O homem e a montanha


Numa manhã de Outono, o homem saiu de casa muito cedo, abrigando o corpo do frio, e apoiando-se no bordão de tudo aquilo que já viveu no tempo que enfeitou de rugas a sua idade.
Subiu a montanha à sua frente, devagar, a passo curto, conversando, em silêncio, com as ervas do caminho, enquanto o sol penteava o horizonte usando todas as cores que moram na claridade.

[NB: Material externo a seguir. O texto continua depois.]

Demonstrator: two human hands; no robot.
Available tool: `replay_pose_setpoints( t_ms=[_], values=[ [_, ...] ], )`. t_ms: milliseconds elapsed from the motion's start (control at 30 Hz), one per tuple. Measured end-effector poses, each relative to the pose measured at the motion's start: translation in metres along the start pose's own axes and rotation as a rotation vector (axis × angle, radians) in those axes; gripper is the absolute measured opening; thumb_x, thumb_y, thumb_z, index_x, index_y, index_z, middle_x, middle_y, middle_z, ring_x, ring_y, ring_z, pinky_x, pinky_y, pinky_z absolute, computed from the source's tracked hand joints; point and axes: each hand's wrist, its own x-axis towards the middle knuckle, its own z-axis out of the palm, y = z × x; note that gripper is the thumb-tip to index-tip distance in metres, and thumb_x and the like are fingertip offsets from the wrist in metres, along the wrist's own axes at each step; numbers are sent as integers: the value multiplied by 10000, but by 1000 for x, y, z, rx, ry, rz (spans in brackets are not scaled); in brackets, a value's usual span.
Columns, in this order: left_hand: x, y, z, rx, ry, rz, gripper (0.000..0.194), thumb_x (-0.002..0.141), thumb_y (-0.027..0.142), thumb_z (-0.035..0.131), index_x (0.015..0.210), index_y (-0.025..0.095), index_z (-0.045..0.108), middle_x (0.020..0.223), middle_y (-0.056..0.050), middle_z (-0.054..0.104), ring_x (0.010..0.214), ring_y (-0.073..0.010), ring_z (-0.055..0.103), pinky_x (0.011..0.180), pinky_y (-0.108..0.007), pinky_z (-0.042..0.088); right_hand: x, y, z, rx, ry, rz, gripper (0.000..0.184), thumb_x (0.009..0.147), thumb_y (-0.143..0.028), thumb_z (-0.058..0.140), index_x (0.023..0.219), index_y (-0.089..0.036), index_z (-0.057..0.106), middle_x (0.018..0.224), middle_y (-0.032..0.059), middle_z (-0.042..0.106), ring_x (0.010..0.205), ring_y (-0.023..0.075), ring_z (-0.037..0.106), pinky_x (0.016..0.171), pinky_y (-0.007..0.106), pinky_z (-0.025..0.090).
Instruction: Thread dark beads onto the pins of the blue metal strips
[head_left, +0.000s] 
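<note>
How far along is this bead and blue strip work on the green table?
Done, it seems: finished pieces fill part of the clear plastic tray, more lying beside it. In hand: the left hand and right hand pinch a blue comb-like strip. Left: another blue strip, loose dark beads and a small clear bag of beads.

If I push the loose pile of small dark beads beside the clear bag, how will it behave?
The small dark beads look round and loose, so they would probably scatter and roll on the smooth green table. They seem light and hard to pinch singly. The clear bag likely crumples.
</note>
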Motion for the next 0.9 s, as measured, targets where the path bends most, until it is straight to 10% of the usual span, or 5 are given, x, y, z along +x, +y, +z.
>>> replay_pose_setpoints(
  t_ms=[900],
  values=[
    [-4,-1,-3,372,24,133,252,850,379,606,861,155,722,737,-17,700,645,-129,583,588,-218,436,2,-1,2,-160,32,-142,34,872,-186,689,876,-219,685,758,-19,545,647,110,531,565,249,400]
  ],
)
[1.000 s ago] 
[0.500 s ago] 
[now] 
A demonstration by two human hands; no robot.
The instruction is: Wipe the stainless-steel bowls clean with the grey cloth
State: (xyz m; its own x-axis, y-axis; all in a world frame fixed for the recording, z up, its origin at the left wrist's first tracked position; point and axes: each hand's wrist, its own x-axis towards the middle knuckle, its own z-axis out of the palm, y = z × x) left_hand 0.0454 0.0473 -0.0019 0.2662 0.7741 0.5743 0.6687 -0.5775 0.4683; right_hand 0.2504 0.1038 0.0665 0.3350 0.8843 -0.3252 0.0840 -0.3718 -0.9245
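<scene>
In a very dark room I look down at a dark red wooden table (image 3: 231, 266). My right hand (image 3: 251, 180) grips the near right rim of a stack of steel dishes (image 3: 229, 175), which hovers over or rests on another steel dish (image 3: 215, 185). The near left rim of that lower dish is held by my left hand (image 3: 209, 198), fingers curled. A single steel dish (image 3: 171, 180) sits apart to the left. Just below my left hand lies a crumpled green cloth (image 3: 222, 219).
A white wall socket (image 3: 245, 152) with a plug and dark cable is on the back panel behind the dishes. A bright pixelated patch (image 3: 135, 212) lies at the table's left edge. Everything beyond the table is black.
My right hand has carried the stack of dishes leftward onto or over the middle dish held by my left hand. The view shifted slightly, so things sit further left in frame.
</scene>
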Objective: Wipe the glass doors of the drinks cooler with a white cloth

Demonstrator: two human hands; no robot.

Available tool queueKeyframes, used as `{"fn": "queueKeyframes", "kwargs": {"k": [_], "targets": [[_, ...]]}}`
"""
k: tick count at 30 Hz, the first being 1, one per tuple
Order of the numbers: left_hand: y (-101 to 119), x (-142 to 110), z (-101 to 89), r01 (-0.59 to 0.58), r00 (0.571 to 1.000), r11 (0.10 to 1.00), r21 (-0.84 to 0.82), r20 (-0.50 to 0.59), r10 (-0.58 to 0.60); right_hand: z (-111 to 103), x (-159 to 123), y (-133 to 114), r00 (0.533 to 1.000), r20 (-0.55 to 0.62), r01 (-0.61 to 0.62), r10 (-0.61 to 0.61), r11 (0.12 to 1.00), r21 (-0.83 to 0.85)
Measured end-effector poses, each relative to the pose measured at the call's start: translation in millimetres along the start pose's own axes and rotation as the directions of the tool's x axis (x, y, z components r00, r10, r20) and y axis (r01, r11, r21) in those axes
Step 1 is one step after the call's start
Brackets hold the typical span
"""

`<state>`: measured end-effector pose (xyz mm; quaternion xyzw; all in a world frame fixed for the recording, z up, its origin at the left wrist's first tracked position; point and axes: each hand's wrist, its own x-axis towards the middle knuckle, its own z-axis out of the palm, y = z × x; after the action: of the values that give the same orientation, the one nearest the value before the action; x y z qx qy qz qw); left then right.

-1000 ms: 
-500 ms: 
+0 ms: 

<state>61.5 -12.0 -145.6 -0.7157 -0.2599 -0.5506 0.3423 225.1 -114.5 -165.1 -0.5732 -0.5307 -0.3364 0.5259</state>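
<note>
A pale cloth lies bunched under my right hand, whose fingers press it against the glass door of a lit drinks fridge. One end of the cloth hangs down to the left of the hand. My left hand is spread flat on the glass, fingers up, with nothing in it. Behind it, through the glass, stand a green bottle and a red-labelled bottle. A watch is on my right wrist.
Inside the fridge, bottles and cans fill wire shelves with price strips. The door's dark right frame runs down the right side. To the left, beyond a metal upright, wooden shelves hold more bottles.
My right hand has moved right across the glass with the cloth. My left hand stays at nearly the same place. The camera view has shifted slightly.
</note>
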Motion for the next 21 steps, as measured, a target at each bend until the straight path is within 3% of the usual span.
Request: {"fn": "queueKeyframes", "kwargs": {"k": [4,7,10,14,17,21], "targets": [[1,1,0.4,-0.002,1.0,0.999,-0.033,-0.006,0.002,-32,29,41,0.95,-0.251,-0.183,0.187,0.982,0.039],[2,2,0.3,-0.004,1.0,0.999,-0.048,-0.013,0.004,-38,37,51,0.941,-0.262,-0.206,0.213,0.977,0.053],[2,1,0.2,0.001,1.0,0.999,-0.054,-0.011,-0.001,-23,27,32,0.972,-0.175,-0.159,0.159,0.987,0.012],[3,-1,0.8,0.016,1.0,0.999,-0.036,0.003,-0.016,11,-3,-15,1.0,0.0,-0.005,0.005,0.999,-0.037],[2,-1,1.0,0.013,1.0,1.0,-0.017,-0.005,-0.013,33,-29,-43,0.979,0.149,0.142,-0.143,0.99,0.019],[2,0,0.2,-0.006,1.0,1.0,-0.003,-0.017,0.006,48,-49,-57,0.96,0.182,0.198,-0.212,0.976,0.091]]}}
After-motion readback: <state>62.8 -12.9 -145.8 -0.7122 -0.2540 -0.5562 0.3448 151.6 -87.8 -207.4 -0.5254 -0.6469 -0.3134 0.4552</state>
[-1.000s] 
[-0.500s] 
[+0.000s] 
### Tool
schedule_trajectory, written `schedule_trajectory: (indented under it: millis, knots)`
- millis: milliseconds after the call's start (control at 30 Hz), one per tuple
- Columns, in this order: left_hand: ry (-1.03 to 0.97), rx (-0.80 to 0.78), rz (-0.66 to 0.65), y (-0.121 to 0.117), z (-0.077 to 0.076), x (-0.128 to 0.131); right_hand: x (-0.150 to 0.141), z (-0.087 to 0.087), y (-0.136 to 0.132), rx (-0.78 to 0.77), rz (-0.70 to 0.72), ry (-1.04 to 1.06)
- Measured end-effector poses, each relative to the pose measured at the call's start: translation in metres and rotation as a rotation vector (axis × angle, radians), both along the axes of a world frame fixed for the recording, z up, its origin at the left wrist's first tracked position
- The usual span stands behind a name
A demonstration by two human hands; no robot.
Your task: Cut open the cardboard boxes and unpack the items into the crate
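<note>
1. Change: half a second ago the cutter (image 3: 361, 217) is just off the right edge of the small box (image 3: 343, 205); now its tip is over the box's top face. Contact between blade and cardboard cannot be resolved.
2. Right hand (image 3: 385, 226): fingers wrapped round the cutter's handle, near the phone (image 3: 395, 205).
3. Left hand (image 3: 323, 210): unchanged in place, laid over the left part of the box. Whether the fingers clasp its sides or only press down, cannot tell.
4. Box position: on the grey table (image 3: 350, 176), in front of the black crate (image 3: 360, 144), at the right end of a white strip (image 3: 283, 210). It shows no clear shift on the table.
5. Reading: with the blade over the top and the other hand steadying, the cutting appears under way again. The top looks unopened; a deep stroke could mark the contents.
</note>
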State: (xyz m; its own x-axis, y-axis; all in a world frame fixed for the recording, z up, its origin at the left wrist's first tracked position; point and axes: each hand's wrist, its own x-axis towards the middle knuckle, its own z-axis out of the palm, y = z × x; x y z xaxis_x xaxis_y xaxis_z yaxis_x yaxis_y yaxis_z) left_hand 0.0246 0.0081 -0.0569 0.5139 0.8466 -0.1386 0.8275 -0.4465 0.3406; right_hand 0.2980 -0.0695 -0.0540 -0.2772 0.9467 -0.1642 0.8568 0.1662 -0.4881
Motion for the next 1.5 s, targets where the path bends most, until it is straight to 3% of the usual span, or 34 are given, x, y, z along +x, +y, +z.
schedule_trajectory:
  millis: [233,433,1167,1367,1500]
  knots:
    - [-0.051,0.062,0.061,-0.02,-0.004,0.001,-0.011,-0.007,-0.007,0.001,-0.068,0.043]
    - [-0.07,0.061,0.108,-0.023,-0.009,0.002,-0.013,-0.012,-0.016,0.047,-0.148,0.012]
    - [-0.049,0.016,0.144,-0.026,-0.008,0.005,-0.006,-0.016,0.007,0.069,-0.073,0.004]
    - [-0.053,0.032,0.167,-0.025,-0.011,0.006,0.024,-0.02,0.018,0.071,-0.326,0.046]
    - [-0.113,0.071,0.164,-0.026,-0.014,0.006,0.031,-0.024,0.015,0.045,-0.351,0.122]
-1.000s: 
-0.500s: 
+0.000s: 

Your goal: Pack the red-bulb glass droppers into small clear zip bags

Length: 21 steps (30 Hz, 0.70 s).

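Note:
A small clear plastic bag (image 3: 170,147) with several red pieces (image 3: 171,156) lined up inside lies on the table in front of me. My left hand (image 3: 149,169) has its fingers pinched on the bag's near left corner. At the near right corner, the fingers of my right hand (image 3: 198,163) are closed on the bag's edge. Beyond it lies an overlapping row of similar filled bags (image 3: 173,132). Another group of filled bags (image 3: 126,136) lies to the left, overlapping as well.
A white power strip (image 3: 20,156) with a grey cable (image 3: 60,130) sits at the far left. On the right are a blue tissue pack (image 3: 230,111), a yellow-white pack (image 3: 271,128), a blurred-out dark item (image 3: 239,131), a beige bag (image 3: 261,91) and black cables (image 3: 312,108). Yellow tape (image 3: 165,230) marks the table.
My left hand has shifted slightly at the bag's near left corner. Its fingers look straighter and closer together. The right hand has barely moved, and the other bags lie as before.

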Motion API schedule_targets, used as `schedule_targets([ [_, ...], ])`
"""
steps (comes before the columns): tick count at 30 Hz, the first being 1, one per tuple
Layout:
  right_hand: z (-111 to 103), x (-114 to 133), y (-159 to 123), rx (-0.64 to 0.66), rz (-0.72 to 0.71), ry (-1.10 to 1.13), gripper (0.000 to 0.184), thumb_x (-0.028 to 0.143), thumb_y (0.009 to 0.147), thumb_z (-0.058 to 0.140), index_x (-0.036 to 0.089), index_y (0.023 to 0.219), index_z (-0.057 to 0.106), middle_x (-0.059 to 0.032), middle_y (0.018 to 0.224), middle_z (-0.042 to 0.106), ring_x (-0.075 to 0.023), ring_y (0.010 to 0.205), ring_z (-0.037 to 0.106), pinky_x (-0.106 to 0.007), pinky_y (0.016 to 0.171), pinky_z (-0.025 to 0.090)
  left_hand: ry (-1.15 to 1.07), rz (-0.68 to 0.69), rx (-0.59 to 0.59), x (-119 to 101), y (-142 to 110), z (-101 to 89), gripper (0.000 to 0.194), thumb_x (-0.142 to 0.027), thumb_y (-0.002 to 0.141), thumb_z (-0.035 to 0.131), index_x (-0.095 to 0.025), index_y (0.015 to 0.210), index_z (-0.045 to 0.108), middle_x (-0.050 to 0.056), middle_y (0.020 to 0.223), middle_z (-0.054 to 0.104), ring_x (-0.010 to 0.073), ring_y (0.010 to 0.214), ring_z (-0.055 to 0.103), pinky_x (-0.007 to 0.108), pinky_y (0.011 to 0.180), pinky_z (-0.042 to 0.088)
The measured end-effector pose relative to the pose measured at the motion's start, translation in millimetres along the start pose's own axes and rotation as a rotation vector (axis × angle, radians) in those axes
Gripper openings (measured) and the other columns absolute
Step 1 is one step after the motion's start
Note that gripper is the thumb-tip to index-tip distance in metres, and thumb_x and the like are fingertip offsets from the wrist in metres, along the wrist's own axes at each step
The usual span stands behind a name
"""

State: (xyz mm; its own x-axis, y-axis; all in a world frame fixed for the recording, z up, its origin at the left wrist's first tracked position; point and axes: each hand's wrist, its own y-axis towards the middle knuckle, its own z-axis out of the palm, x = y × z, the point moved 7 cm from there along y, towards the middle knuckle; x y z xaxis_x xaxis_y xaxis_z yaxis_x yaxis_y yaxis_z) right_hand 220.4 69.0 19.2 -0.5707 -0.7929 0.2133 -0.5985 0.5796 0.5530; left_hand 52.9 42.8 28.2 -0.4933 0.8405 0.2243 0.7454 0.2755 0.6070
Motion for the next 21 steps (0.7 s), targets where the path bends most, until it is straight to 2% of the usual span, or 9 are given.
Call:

Os bolsos grandes, de um e outro lado do fato, guardam pedras colhidas aqui e ali, búzios da terra que contam a história da estrada e do caminheiro.
É forte a tentação de olhar para trás, mas resiste, porque ele sabe que a verdadeira dimensão de um homem é o destino que assume ter à sua frente.
Mais um passo, outro... e finalmente, o topo.
Ali, o vento sopra versos que aprendeu com as árvores e os pássaros, o horizonte espreguiça-se em novos dias para caminhar, e as nuvens, essas que o povo diz trazerem novas de Alcácer nas manhãs da esperança, são os gestos de um céu que se curva só para nos vir beijar.
Mais logo, à noite, as pedras do bolso e o bordão avivarão a memória que sentará com o homem, à lareira, todas as coordenadas de um inédito chão.
Mas, denunciado pela foto que nos enlaça, está um detalhe essencial da história deste dia árduo, mas inteiro.
O homem caminhou sempre envolto pelo abraço maior, a sombra do seu companheiro.